Ligimizin üç büyüğünden biri olan Beşiktaş'ta bu sezon yaşananlar da son derece dikkat çekici. Önce transfer, ardından da lig yarışında ezeli rakiplerinin arkasında kalan Beşiktaş'ta Konferans Ligi maçlarında alınan sonuçlar taraftarı adeta çıldırttı. Beşiktaş'ın ligde ve Konferans Liginde kendisine rakip dahi olamayacak takımlar karşısında oynadığı futbol içler açısı. Uğruna Ceyhun Kazancı'nın feda edildiği, adeta futbol şubesindeki yeni yapılanmayı yerle bir ederek yeniden teknik direktör olan Şenol Güneş, gemiyi ilk terk eden oldu. Başkan Ahmet Nur Çebi, hemşericilik ile kulüpçülük arasındaki tercihini hemşericilik yönünde kullanmanın bedelini ödüyor belki de. Çebi, Beşiktaş gibi kökleri cumhuriyet öncesine dayanan güçlü kulüpçülük geçmişi ve geleneği olan Beşiktaş'ın hemşericilik ile idare edilemeyeceğini artık görüyordur ama iş işten çoktan geçti.

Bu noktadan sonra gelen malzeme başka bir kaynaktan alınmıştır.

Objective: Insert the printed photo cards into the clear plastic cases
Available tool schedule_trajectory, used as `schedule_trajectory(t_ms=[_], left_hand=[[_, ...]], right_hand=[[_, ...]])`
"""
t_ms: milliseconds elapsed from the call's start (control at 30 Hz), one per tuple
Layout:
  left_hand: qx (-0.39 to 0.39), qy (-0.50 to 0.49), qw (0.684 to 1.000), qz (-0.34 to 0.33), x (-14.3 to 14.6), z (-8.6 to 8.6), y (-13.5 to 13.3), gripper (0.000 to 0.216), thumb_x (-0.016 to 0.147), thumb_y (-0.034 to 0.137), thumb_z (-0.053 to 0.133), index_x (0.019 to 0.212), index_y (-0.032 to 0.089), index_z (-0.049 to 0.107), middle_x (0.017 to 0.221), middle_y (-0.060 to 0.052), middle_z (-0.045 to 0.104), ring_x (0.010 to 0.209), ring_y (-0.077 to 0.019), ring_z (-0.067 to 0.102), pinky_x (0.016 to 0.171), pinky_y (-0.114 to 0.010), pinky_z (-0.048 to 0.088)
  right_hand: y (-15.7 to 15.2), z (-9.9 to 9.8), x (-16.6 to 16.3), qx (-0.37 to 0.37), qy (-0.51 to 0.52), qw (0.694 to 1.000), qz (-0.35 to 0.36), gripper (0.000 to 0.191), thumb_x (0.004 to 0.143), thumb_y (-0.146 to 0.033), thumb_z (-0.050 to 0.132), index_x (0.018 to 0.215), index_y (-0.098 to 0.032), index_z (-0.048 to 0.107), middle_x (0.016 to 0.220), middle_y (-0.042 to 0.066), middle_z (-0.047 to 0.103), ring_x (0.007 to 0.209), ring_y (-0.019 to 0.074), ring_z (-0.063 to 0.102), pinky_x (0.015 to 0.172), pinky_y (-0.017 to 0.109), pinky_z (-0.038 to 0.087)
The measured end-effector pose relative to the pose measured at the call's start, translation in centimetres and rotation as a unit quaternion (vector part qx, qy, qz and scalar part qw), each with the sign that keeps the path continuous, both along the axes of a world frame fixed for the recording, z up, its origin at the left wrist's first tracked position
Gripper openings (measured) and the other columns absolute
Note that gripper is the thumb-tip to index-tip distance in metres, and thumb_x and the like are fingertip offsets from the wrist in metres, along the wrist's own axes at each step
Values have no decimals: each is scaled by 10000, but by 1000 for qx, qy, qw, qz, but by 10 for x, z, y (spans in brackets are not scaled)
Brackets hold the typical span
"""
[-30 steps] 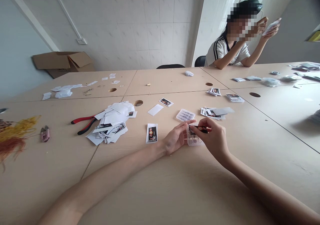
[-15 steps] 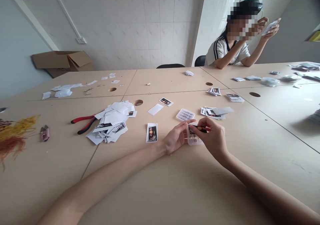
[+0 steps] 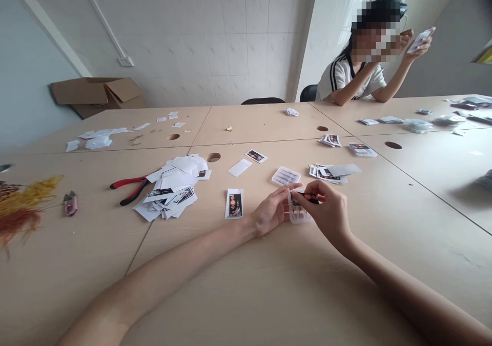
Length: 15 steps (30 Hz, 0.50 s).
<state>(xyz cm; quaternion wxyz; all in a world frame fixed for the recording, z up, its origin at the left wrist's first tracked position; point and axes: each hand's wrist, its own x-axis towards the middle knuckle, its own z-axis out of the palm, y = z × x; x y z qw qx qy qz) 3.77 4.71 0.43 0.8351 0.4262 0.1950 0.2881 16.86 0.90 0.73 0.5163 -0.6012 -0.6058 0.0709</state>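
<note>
My left hand [image 3: 271, 212] is closed around the left side of a small clear plastic box [image 3: 299, 217], steadying it on the table. Small dark pieces show through the box wall. Between thumb and fingers, my right hand [image 3: 326, 205] pinches a black printed card [image 3: 307, 198] at the top of that box. Part of the card and box is hidden by my right hand. Just behind stands a second clear box [image 3: 286, 176] with thin dark items in it. A black printed card on white backing [image 3: 234, 204] lies left of my left hand.
At left are a heap of cards [image 3: 172, 187], red-handled pliers [image 3: 130, 186], pink clippers [image 3: 70, 204] and yellow and orange strands [image 3: 28, 202]. More cards [image 3: 326, 173] lie behind my right hand. Across the table sits a co-worker [image 3: 357, 74] holding a clear packet [image 3: 421, 41].
My hands, the card and the box keep nearly the same pose. The view has shifted very slightly. The co-worker's packet has tilted a little.
</note>
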Motion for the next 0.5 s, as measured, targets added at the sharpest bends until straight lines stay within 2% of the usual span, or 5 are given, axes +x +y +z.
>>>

Sergen Yalçın & Samet Aybaba
Efsane Süleyman Seba'yı en iyi günlerinde gönderen Beşiktaş tribünleri artık devreye girdi. Bu saatten sonra hiçbir şey bu süreci durduramaz. Beşiktaş Kulübünde de en az ezeli rakipleri kadar güçlü kongre üyeleri var. Beşiktaş Kulübü Divan Kurulu Başkanı Tevfik Yamantürk bunlardan biri. Ancak Yamantürk başkan adayı olmayacağını açıkladı. Bir diğer güçlü başkan adayı Hasan Arat. Beşiktaş Kulübünün en büyük sponsoru Rahmi Koç'un en yakını. Arat iki yıldan beri seçime hazırlanıyor ve hem Sabancı hem de Özyeğin ailesinin desteğini aldığı yazılıp çiziliyor. Ayrıca Mehmet Kazancı'nın da Hasan Arat'ı desteklediği netleşti. Kendi özel sebepleri ile Ahmet Nur Çebi'nin karşısında yer alan Fikret Orman da kendisi aday olmazsa Hasan Arat'ı destekleyecektir. Yine eski başkanlardan Serdar Bilgili ve Yıldırım Demirören de Hasan Arat'ı destekleyenlerden.

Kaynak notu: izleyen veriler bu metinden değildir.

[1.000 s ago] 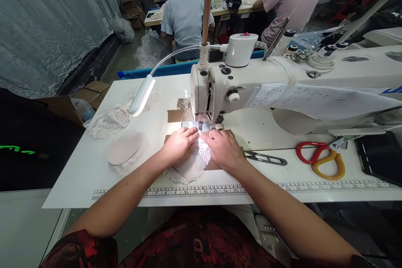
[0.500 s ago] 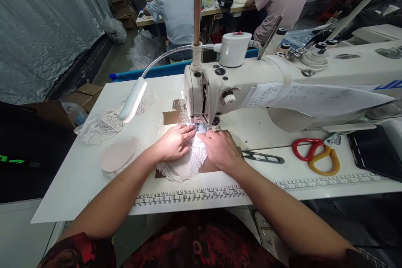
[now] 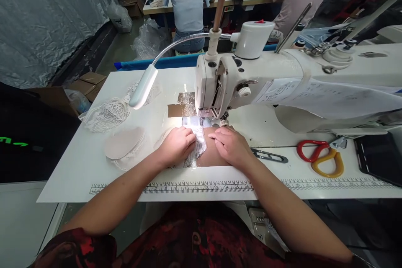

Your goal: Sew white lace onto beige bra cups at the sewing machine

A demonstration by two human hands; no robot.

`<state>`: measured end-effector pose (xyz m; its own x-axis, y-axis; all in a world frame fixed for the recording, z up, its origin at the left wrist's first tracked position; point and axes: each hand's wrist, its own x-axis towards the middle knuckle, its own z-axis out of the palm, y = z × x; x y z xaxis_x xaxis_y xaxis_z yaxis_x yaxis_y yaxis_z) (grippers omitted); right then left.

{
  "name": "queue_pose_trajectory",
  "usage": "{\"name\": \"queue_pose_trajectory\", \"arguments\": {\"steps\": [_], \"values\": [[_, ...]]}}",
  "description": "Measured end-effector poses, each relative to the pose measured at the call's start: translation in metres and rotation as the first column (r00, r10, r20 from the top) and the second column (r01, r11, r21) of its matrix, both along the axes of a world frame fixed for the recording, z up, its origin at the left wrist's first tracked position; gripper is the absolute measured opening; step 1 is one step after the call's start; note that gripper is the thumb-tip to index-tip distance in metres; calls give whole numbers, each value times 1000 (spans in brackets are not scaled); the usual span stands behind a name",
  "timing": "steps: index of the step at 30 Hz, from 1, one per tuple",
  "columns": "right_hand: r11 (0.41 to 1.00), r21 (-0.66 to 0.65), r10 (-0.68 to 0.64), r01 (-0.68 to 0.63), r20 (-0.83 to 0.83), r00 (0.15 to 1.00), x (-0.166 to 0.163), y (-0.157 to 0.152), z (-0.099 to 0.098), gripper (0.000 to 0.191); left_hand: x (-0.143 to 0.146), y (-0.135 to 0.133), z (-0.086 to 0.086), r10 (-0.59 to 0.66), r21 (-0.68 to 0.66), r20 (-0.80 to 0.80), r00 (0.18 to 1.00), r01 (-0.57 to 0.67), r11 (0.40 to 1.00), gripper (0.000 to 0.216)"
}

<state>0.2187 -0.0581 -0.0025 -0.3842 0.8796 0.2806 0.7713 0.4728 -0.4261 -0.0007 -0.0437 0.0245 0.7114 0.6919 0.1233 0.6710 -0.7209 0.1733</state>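
Observation:
A white lace piece [image 3: 199, 144] lies under the needle area of the sewing machine [image 3: 207, 86], lit by the lamp. On its left side, my left hand [image 3: 177, 144] is closed with bent fingers gripping the lace. My right hand [image 3: 232, 146] rests just right of the lace, its fingers stretched over the brown covering [image 3: 210, 157] on the machine bed. Nothing shows in that hand, and its fingertips are a little apart from the lace edge. Part of the lace is hidden beneath my left hand.
Oval pads with lace [image 3: 124, 142] and a lace heap [image 3: 108, 115] lie left. Thread snips [image 3: 270, 155], red-and-yellow scissors [image 3: 322, 157] and a black phone [image 3: 378, 157] lie right. A printed ruler [image 3: 201, 187] runs along the front edge. Two people sit at tables beyond.
My left hand has gone from lying flat by the needle to gripping the lace nearer me. My right hand has come off the lace, moving right. The camera view has shifted.

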Motion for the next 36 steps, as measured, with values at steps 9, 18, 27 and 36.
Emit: {"name": "queue_pose_trajectory", "arguments": {"steps": [9,18,27,36], "values": [[969,1,248,-248,15,969,2,-3,4,32,-12,4,-7,-14,-134,219,976,45,990,18],[922,1,376,-387,236,896,9,-5,10,31,-15,-1,-10,-197,-52,43,979,199,979,34],[932,-17,358,-363,216,909,8,-7,15,30,-12,-9,-10,-208,-20,-49,977,207,978,42],[936,-13,346,-351,192,918,7,-7,15,29,-13,-9,-12,-219,0,-53,974,219,976,41]]}}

Bu durumda Hasan Arat en güçlü başkan adayı olarak seçime girecek. Ahmet Nur Çebi son ana kadar başkan adayı gibi görünse de her an her şey değişebilir. Bana göre aday olmaması Sayın Çebi'nin verebileceği en doğru karar olacaktır. Zira Hasan Arat'ın adaylığa hazırlık sürecine bakarsak, özellikle sosyal medyada bir dip dalgasının büyüdüğünü göreceğiz. Arat'ın son derece profesyonel bir çalışma süreci yönettiğini, seçim sathı mahalline Ahmet Nur Çebi'nin yıpranmış halde gireceğini, bu şekilde seçimi kazansa bile günün sonunda kaybedeceğini düşünüyorum. Bu durum, 2018 Fenerbahçe seçim sürecine çok benziyor. Sayın Arat, seçim öncesi yönetimini oluşturmaya başlamış bile. Yönetime girecek kişileri bir bir belirliyor. Sponsorluk ve projelerini de kısa süre içerisinde açıklayacaktır. Bizim kulağımıza gelen bilgiye göre teknik direktörlük için Sergen Yalçın'ın, sportif direktörlük için Samet Aybaba'nın isimleri geçiyormuş.